▸ Records shown:
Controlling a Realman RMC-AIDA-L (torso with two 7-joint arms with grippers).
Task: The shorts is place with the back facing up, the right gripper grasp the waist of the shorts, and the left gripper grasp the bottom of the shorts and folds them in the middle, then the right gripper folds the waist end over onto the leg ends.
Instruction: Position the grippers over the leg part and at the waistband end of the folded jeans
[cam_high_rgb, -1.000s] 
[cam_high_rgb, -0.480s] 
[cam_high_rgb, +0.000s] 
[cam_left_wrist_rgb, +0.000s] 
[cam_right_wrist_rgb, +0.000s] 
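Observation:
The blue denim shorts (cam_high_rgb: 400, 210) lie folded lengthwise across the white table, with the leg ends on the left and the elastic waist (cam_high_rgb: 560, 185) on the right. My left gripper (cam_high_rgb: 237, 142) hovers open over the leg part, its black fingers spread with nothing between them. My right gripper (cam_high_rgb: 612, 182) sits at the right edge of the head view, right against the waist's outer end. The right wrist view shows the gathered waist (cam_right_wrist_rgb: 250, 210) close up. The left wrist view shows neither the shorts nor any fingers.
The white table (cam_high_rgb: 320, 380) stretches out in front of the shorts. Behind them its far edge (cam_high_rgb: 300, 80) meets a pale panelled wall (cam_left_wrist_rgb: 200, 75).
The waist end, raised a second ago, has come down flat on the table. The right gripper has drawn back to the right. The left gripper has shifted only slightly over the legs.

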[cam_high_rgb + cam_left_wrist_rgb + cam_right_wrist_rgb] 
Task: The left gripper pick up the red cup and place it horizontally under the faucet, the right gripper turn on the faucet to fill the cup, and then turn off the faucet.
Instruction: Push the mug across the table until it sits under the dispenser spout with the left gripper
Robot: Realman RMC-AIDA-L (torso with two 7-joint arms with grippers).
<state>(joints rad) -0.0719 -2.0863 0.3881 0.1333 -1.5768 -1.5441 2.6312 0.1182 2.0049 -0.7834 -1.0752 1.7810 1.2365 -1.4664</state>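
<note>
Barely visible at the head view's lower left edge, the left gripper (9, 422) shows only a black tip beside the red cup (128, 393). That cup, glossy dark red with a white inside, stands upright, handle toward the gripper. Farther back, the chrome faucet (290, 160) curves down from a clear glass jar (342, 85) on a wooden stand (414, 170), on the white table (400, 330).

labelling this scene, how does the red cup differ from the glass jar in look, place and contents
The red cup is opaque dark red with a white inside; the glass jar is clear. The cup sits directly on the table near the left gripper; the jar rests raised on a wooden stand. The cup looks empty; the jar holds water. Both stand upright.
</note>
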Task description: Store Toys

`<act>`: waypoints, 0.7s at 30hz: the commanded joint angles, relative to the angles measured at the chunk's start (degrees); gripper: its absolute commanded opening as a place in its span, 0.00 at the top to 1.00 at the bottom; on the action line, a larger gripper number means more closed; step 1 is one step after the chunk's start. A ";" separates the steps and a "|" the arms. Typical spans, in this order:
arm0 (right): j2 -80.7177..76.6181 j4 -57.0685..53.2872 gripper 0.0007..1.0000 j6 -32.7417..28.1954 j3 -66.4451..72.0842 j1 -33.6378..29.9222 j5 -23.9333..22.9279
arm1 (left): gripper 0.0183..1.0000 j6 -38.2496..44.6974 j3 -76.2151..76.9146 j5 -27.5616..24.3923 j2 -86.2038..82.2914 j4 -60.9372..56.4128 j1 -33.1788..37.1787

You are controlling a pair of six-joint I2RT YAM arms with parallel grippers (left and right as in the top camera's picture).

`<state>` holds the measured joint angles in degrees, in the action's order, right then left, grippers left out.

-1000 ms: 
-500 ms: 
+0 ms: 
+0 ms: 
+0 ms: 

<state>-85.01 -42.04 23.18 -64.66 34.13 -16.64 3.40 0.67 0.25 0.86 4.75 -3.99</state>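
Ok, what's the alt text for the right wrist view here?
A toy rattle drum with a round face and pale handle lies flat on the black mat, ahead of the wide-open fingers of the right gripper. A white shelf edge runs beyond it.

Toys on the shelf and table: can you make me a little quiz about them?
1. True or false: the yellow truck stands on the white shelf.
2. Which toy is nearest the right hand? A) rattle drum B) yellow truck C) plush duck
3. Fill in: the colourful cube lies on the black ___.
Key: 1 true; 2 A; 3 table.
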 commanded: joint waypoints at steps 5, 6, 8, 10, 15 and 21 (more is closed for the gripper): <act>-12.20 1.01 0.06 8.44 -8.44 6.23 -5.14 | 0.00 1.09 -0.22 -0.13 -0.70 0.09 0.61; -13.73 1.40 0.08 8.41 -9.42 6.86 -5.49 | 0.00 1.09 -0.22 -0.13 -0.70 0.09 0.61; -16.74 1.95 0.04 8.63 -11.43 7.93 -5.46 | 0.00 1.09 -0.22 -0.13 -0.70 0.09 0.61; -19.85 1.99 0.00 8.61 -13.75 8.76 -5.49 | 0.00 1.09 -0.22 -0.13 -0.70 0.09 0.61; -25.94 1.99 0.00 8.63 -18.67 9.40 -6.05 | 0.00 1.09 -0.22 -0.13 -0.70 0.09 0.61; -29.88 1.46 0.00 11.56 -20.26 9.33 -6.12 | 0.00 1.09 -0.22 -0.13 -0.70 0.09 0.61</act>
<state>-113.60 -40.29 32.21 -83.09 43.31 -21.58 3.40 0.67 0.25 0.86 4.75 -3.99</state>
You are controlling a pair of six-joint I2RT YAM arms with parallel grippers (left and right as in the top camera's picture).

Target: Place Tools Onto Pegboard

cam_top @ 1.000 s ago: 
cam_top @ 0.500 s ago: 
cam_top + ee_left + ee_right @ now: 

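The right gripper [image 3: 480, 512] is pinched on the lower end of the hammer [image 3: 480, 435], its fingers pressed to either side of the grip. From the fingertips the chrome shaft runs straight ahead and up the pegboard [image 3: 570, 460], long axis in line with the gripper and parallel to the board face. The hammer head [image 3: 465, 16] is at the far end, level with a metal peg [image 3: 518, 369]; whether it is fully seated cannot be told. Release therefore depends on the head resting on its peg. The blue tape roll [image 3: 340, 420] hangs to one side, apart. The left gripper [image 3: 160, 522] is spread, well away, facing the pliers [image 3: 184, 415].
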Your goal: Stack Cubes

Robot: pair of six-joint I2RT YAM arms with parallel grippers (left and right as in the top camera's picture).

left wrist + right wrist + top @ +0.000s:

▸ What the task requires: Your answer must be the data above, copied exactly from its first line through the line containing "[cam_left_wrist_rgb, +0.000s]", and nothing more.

▸ Output for this task:
Controlling a Realman RMC-AIDA-L (torso with two 7-joint arms with grippers).
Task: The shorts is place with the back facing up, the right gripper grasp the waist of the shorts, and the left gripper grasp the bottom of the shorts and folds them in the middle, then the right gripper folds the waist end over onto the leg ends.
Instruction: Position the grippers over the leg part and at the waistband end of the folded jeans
[cam_high_rgb, -1.000s] 
[cam_high_rgb, -0.480s] 
[cam_high_rgb, +0.000s] 
[cam_left_wrist_rgb, +0.000s] 

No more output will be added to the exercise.